Asking for help is not weakness. It’s not a burden. In fact, it’s one of the most intimate things you can offer someone—the trust that they can keep you.
What has changed for me
I started small.
Instead of “How are you?” I started asking my friends:How you feel emotionally?” Specific, deliberate, a bit fiddly at first. Our friendships have always been about the good side of things. Naming the emotional layer out loud was strange for all of us.
But I continued. And I started allowing myself to say when things weren’t going well for me. When I felt low. When I was struggling. Not as a performance, not as an overshare – but as an example. The more vulnerable I was, the safer it became for them to be vulnerable.
It worked. Slowly, little by little, as real things change.
My friend of over twenty years recently quietly told me in the middle of a casual conversation that I was being too hard on myself. I admitted. I said I needed to show myself more grace.
It was a brief moment. It wasn’t dramatic. But I sat with him for days.

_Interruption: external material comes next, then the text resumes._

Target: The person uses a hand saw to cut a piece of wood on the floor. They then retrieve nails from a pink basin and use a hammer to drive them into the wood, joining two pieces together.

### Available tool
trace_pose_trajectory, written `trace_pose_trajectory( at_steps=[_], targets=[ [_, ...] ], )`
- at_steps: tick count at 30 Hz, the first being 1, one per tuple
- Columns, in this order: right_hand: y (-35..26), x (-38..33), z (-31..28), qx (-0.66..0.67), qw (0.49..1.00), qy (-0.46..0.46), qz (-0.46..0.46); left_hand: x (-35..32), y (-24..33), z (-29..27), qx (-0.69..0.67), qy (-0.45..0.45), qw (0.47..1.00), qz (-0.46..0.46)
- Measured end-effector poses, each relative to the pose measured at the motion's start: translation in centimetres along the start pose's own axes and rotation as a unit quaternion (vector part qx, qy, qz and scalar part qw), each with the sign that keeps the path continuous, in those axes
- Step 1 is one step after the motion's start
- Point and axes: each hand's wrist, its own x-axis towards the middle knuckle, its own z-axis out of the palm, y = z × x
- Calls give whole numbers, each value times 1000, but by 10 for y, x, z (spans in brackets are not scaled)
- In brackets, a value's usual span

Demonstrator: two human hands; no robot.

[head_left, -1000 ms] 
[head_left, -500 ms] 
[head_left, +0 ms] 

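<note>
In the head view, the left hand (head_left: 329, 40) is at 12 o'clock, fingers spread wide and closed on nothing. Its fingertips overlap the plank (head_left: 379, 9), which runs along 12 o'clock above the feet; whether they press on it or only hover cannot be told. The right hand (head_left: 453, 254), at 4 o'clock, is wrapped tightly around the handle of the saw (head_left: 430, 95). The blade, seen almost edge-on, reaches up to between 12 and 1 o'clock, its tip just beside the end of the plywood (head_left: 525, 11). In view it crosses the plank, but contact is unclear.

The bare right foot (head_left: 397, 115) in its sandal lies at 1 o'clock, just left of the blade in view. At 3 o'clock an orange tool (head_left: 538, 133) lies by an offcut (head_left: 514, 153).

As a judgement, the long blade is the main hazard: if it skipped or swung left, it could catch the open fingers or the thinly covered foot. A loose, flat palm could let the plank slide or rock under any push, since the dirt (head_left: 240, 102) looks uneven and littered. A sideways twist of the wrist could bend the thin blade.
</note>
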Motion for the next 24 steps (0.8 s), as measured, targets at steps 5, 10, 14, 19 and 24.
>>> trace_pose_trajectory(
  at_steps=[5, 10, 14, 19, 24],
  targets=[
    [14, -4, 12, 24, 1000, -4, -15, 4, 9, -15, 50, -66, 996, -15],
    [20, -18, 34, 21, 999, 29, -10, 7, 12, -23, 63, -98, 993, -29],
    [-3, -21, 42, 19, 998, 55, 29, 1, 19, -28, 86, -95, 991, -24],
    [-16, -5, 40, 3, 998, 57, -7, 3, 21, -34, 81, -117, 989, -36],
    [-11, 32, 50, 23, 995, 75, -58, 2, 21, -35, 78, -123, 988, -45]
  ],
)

Because it meant he was paying attention. It meant he finally said it instead of glossing over it. It meant that after all this time we finally chose each other over the easier, smoother version of friendship.
Now it’s your turn…
If you are the strong friend, the therapy friend that everyone relies on, then this is for you.
Try the Simon Sinek exercise. Call the most important people and ask them why they are your friend. Then see what the feedback says—and doesn’t say.
Notice if your fortress has quietly turned into a wall. Notice if the people around you recognize the parts of you that are still put together. Notice if you ever let someone carry something for you.
Asking for help is not the end of strength. Maybe your strength will finally rest.
And the friendships that can sustain it? These are worth building.
About Siedah Johnson
Writer and author Siedah Johnson I am love: Learn to love yourself and tap into your power. Through his publication The author’s alchemyshe writes about self-love, healing generational patterns, and our relationships with ourselves and others.